I do see the benefit of inserting all the rows that are needed at the same time, so I'll see if I can get this to work; however, it may also be worth it to get a developer to look at this to see why inserting rows is 10x slower than Excel when formulas are used.
Let me make sure I understand you clearly - you would like to ‘insert’ new rows between already existing rows or at the beginning of the worksheet. When you are calling Insert method in the loop, the preexisting rows are moved downward on every iteration. That can definitely cause excessive overhead, especially if you are moving thousands of rows on every iteration and that is true even without formula columns.
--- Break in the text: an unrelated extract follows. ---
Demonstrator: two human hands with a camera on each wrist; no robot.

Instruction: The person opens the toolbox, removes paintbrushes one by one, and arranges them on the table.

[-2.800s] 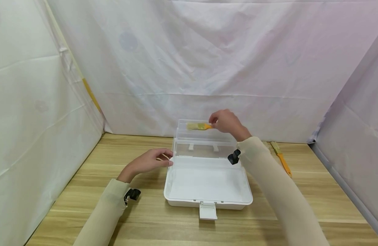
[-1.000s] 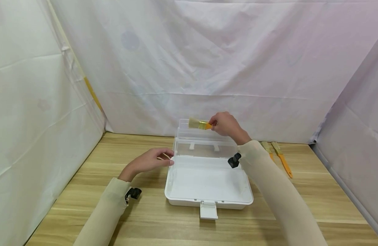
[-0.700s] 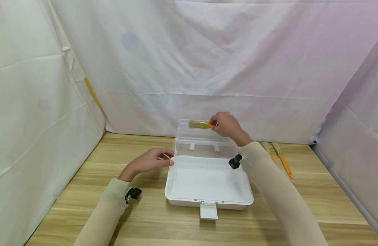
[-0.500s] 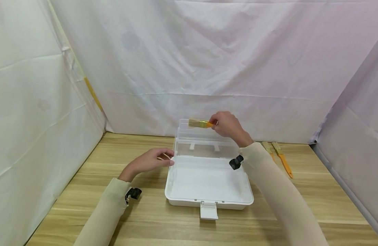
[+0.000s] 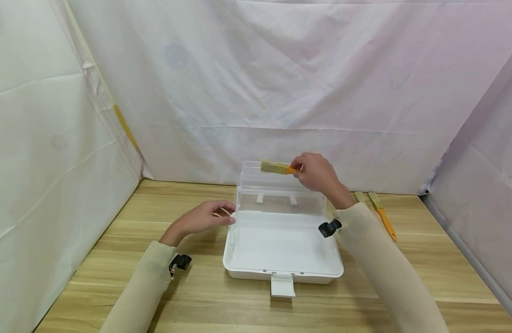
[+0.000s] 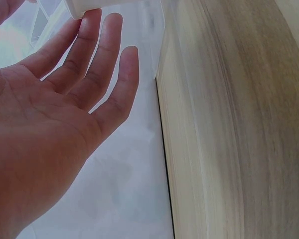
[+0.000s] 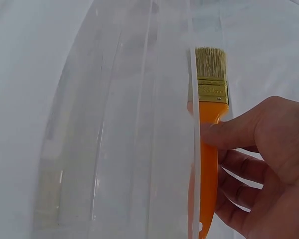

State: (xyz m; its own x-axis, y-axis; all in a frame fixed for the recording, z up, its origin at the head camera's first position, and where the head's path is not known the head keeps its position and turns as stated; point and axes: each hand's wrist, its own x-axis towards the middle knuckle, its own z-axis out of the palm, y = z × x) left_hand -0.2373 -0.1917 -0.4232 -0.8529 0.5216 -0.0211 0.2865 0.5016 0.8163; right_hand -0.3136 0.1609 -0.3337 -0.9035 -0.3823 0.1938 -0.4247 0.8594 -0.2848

My suggestion is to insert all the needed rows in advance.
ws.Rows.Insert(0, 3000 + 1);
for (int i = 0; i < 3000; i++)
{
ws.Rows[i].Cells[0].Value = 11 +i;
ws.Rows[i].Cells[1].Value = 21 + i;
ws.Rows[i].Cells[2].Value = 31 + i;
ws.Rows[i].Cells[3].Value = 41 + i;
…
}
This will move the already existing rows and after that fill the data in the empty rows. I modified the sample. When I test it and the time to add rows is less than a second. Please test it on your side and let me know how this works for you.